**ASSIGNMENT:** The goal is to restate all of the records below word for word.

**INPUT MATERIAL:**
════════════════
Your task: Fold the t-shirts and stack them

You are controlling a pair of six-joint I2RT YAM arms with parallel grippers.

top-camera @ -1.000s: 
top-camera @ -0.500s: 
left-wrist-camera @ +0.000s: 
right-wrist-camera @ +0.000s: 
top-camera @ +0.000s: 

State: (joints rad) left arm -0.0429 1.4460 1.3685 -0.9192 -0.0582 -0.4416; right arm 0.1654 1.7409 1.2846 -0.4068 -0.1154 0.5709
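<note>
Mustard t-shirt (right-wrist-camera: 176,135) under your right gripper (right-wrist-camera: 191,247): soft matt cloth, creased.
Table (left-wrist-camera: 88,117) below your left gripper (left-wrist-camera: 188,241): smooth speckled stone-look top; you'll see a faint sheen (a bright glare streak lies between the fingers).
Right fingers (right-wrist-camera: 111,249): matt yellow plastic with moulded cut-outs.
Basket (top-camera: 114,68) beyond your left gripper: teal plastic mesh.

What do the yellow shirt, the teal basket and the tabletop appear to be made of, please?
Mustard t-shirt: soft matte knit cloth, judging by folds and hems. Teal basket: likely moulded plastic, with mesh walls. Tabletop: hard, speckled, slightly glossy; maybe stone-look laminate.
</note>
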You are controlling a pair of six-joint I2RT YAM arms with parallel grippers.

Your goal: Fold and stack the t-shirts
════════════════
**SOLUTION FOR THIS TASK:**
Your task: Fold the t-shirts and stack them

You are controlling a pair of six-joint I2RT YAM arms with parallel grippers.

top-camera @ -1.000s: 
top-camera @ -0.500s: 
left-wrist-camera @ +0.000s: 
right-wrist-camera @ +0.000s: 
top-camera @ +0.000s: 

State: (joints rad) left arm -0.0429 1.4460 1.3685 -0.9192 -0.0582 -0.4416; right arm 0.1654 1.7409 1.2846 -0.4068 -0.1154 0.5709
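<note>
Mustard t-shirt (right-wrist-camera: 176,135) under your right gripper (right-wrist-camera: 191,247): soft matt cloth, creased.
Table (left-wrist-camera: 88,117) below your left gripper (left-wrist-camera: 188,241): smooth speckled stone-look top; you'll see a faint sheen (a bright glare streak lies between the fingers).
Right fingers (right-wrist-camera: 111,249): matt yellow plastic with moulded cut-outs.
Basket (top-camera: 114,68) beyond your left gripper: teal plastic mesh.

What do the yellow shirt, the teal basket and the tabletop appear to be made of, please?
Mustard t-shirt: soft matte knit cloth, judging by folds and hems. Teal basket: likely moulded plastic, with mesh walls. Tabletop: hard, speckled, slightly glossy; maybe stone-look laminate.
</note>
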You are controlling a pair of six-joint I2RT YAM arms with parallel grippers.

Your goal: Fold and stack the t-shirts

The exercise has been fully answered.